» To do
Go through the lines below and repeat each one exactly, skipping pictures.

» Information shown
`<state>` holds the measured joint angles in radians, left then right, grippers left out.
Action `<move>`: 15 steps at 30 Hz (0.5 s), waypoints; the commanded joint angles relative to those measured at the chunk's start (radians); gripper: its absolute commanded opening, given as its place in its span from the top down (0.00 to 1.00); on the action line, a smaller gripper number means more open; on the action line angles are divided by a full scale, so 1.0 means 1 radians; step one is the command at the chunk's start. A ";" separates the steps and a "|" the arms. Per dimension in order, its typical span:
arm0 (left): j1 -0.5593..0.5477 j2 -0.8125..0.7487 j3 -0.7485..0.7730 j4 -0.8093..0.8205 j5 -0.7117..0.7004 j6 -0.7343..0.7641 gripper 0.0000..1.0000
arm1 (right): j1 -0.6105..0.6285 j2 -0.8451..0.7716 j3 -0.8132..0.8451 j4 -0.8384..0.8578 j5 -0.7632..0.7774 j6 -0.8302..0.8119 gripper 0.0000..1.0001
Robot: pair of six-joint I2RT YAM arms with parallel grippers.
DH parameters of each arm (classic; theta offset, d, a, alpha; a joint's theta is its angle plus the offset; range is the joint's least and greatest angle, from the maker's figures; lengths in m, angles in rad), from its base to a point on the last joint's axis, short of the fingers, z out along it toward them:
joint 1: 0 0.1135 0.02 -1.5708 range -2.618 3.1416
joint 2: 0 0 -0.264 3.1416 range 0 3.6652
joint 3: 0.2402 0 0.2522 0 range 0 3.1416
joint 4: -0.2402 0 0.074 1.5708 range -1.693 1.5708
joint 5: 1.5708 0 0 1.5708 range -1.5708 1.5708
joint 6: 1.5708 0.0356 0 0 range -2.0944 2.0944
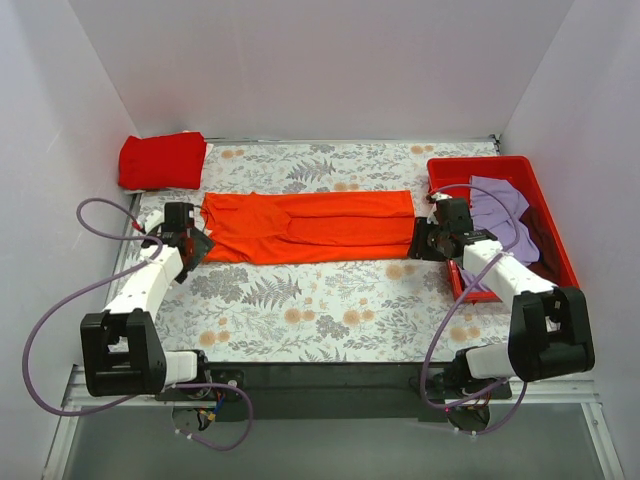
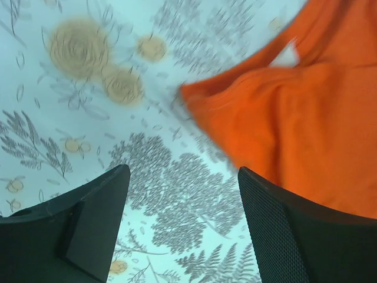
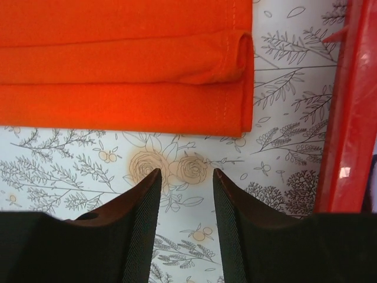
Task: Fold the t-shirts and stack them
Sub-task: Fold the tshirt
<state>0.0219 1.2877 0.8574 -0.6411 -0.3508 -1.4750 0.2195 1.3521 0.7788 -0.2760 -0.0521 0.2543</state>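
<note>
A bright orange t-shirt (image 1: 305,226) lies flat on the floral table, folded lengthwise into a long band. My left gripper (image 1: 196,245) is open and empty at its left end; the left wrist view shows the shirt's corner (image 2: 294,118) just ahead of the fingers. My right gripper (image 1: 424,240) is open and empty at its right end; the right wrist view shows the folded hem (image 3: 177,82) just beyond the fingertips. A deeper red t-shirt (image 1: 162,160) sits folded at the back left. A pale lavender t-shirt (image 1: 502,215) lies in the red bin (image 1: 545,215). The maroon tee is not visible.
The red plastic bin stands along the right side, its wall close to my right gripper (image 3: 347,118). White walls enclose the table on three sides. Purple cables loop beside both arms.
</note>
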 commanded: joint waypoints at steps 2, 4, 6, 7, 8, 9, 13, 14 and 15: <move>0.049 -0.002 -0.064 0.092 0.101 -0.024 0.32 | -0.025 0.030 0.056 0.060 -0.008 0.010 0.55; 0.053 0.012 -0.060 0.104 0.104 -0.030 0.38 | -0.025 0.042 0.060 0.067 -0.012 0.008 0.56; 0.055 0.039 -0.052 0.132 0.119 -0.033 0.40 | -0.028 0.053 0.063 0.072 -0.020 0.010 0.59; 0.055 0.050 -0.049 0.141 0.121 -0.036 0.40 | -0.031 0.064 0.068 0.078 -0.028 0.008 0.59; 0.056 0.059 -0.040 0.153 0.125 -0.038 0.40 | -0.032 0.068 0.068 0.080 -0.028 0.010 0.59; 0.056 0.082 -0.034 0.158 0.127 -0.039 0.40 | -0.034 0.073 0.069 0.081 -0.029 0.008 0.60; 0.058 0.145 -0.006 0.178 0.138 -0.042 0.42 | -0.048 0.099 0.077 0.100 -0.031 0.008 0.61; 0.059 0.156 -0.003 0.179 0.139 -0.042 0.43 | -0.051 0.104 0.082 0.101 -0.032 0.011 0.62; 0.058 0.165 0.002 0.181 0.141 -0.042 0.44 | -0.054 0.110 0.082 0.106 -0.038 0.013 0.62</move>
<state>0.0750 1.4406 0.8207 -0.4950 -0.2222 -1.5078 0.1791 1.4471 0.8165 -0.2192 -0.0765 0.2600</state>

» Solution below
`<state>` holds the measured joint angles in radians, left then right, grippers left out.
Action `<move>`: 15 steps at 30 Hz (0.5 s), waypoints; the commanded joint angles relative to those measured at the chunk's start (radians); gripper: its absolute commanded opening, given as its place in its span from the top down (0.00 to 1.00); on the action line, a smaller gripper number means more open; on the action line angles are divided by a full scale, so 1.0 means 1 radians; step one is the command at the chunk's start. A ";" separates the steps and a "|" the arms. Per dimension in order, its typical span:
arm0 (left): j1 -0.5593..0.5477 j2 -0.8125..0.7487 j3 -0.7485..0.7730 j4 -0.8093..0.8205 j5 -0.7117..0.7004 j6 -0.7343..0.7641 gripper 0.0000..1.0000
arm1 (right): j1 -0.6105..0.6285 j2 -0.8451..0.7716 j3 -0.8132..0.8451 j4 -0.8384..0.8578 j5 -0.7632..0.7774 j6 -0.8302..0.8119 gripper 0.0000..1.0001
Robot: pair of six-joint I2RT YAM arms with parallel grippers.
DH parameters of each arm (classic; theta offset, d, a, alpha; a joint's theta is its angle plus the offset; range is the joint's least and greatest angle, from the maker's figures; lengths in m, angles in rad), from its base to a point on the last joint's axis, short of the fingers, z out along it toward them:
joint 1: 0 0.1135 0.02 -1.5708 range -2.618 3.1416
joint 2: 0 0 -0.264 3.1416 range 0 3.6652
joint 3: 0.2402 0 0.2522 0 range 0 3.1416
joint 4: -0.2402 0 0.074 1.5708 range -1.693 1.5708
joint 5: 1.5708 0 0 1.5708 range -1.5708 1.5708
joint 6: 1.5708 0.0356 0 0 range -2.0944 2.0944
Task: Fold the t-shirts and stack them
Sub-task: Fold the tshirt
<state>0.0219 1.2877 0.8574 -0.6411 -0.3508 -1.4750 0.2195 1.3521 0.7788 -0.2760 -0.0521 0.2543</state>
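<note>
A bright orange t-shirt (image 1: 305,226) lies flat on the floral table, folded lengthwise into a long band. My left gripper (image 1: 196,245) is open and empty at its left end; the left wrist view shows the shirt's corner (image 2: 294,118) just ahead of the fingers. My right gripper (image 1: 424,240) is open and empty at its right end; the right wrist view shows the folded hem (image 3: 177,82) just beyond the fingertips. A deeper red t-shirt (image 1: 162,160) sits folded at the back left. A pale lavender t-shirt (image 1: 502,215) lies in the red bin (image 1: 545,215). The maroon tee is not visible.
The red plastic bin stands along the right side, its wall close to my right gripper (image 3: 347,118). White walls enclose the table on three sides. Purple cables loop beside both arms.
</note>
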 commanded: joint waypoints at steps 2, 4, 6, 7, 8, 9, 13, 14 and 15: <move>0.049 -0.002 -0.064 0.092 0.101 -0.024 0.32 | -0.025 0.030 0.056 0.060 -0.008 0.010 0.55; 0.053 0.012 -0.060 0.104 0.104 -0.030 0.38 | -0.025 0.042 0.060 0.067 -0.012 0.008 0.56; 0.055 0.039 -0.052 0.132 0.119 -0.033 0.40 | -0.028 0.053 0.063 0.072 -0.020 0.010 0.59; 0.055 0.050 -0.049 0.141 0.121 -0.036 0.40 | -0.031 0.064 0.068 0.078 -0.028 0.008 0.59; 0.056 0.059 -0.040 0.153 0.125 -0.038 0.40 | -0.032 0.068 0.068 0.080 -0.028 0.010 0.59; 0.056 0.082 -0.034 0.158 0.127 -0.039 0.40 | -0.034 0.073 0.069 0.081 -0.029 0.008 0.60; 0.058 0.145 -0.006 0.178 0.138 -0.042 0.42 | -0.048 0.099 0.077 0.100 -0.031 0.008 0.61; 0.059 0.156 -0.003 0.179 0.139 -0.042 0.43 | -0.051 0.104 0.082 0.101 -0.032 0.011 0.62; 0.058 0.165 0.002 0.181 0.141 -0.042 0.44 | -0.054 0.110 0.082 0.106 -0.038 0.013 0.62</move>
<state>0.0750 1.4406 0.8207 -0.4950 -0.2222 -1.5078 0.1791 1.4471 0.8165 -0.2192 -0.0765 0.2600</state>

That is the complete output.